Tujuan akhir dari penelitian yang dilakukan pada
positivisme logis ini adalah untuk mengorganisasikan kembali pengetahuan ilmiah
di dalam suatu sistem yang dikenal dengan ”kesatuan ilmu” yang juga akan
menghilangkan perbedaan-perbedaan antara ilmu-ilmu yang terpisah. Logika dan
matematika dianggap sebagai ilmu-ilmu formal.
Positivisme berusaha menjelaskan pengetahuan ilmiah
berkenaan dengan tiga komponen yaitu bahasa teoritis, bahasa observasional dan
kaidah-kaidah korespondensi yang mengakaitkan keduanya. Tekanan positivistik
menggarisbawahi penegasannya bahwa hanya bahasa observasional yang menyatakan
informasi faktual, sementara pernyataan-pernyataan dalam bahasa teoritis tidak
mempunyai arti faktual sampai pernyataan-pernyataan itu diterjemahkan ke dalam
bahasa observasional dengan kaidah-kaidah korespondensi.
Dalam
bidang ilmu sosiologi, antropologi, dan bidang ilmu sosial lainnya, istilah
positivisme sangat berkaitan erat dengan istilah naturalisme dan dapat dirunut
asalnya ke pemikiran Auguste Comte pada abad ke-19. Comte berpendapat,
positivisme adalah cara pandang dalam memahami dunia dengan berdasarkan sains.

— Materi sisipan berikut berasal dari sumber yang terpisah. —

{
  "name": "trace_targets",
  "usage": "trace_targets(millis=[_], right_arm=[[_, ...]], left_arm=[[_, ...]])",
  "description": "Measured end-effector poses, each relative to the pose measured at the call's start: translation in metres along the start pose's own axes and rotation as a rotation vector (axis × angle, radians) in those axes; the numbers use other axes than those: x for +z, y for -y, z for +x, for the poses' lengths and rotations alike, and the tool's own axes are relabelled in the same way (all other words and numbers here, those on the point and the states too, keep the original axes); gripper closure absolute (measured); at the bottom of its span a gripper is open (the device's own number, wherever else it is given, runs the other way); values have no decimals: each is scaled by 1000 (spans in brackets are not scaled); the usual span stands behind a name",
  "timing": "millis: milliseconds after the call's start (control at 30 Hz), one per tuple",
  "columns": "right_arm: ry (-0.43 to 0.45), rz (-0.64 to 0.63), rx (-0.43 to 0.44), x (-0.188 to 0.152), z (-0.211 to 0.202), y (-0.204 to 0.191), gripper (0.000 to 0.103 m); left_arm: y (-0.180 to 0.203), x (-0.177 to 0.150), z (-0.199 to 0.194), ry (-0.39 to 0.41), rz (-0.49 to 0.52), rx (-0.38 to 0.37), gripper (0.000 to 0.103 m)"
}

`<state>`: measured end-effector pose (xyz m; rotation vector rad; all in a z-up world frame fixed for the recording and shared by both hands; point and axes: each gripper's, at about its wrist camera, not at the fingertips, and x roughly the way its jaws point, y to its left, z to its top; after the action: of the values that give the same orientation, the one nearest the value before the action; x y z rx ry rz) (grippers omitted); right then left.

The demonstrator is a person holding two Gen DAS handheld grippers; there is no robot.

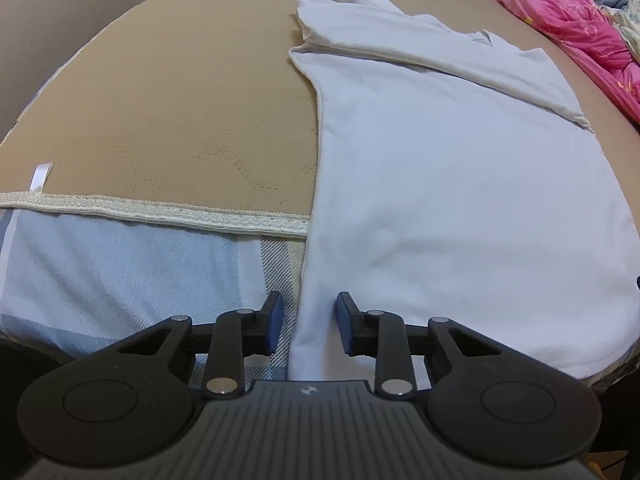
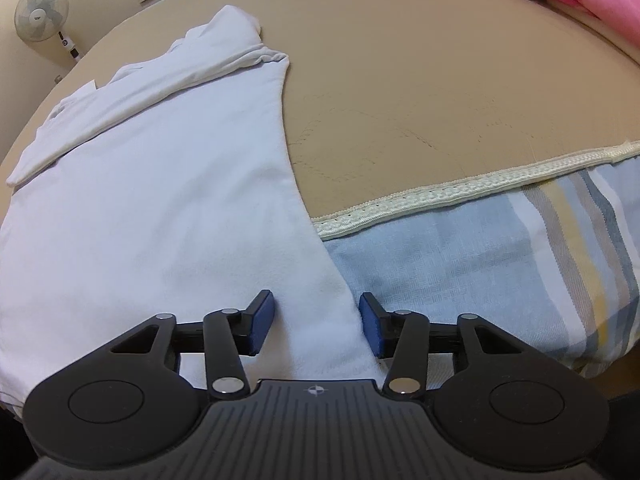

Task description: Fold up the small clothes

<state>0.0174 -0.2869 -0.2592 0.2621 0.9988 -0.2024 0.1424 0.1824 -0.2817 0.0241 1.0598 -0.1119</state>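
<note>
A white shirt (image 1: pixel 440 200) lies flat on a bed, on top of a tan mat (image 1: pixel 180 100). Its bottom part hangs past the near edge of the mat, over the checked sheet (image 1: pixel 120 272) at the near side of the bed. Some of the folding looks done already. Both sleeves are folded in across the top of the shirt, so the far end makes a flat band and the sides run nearly straight. The body of the shirt is not folded yet; it is spread out long from the near edge toward the far edge of the mat. The left gripper (image 1: pixel 310 322) sits over the near left corner of the shirt. Its fingers are partly open, with the side edge of the cloth in the gap between them, but the pads do not seem to squeeze it yet. The right gripper (image 2: pixel 316 322) sits over the near right corner of the shirt (image 2: pixel 160 200) in the same way, fingers partly open around the cloth edge and not pinching it. I think the next job is to grab both near corners and bring the bottom up toward the sleeves. After that there may be one more fold to make it small.
</note>
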Motion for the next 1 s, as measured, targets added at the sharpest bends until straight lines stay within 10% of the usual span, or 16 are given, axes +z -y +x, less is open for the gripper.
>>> trace_targets(millis=[300,467,1000], right_arm=[[13,18,41,-1,-8,3,97],[56,27,148,0,-21,-2,98],[-11,9,10,-6,-3,-4,93]], left_arm=[[6,-3,-5,12,6,2,93],[-5,-2,-27,95,-62,-111,98],[-7,-7,-12,-35,-81,-87,91]])
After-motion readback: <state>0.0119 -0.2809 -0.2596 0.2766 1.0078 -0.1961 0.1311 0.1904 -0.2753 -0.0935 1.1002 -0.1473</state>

Penganut paham positivisme meyakini bahwa hanya ada sedikit perbedaan (jika
ada) antara ilmu sosial dan ilmu alam, karena masyarakat dan kehidupan sosial
berjalan berdasarkan aturan-aturan, demikian juga alam.
Positivisme
logis mengajukan dua kriteria dalam pembuktian kebenaranya, yaitu :
1.
Pernyataan harus dapat dibenarkan secara definisi atau
tautologis ( pernyataan analitik ). Contohnya Mahasiswa / Mahasiswi adalah
orang yang bependidikan tinggi.
2.
Pernyataan harus dapat dibenarkan secara empiris.
Contohnya Ali adalah seorang Mahasiswa IAIN Fakultas Tarbiyah dan Adab, Jurusan
Pendidikan Agama Islam.
D.
Kriteria Positivisme
Para penganut positivisme beranggapan bahwa dalam
menunjukan kebenaran maka harus merujuk kepada ilmu-ilmu pengetahuan positif.
Ilmu pengetahuan positif didapat dari penggabungan aliran rasional dan
empirisme dan ditambahkan dengan metode ilmiah. Kaum positivisme menolak adanya
metafisika yang tidak bisa ditanggkap dan telaah melalui empiris. Dapat
digambarkan konsep kebenaran kaum positivisme.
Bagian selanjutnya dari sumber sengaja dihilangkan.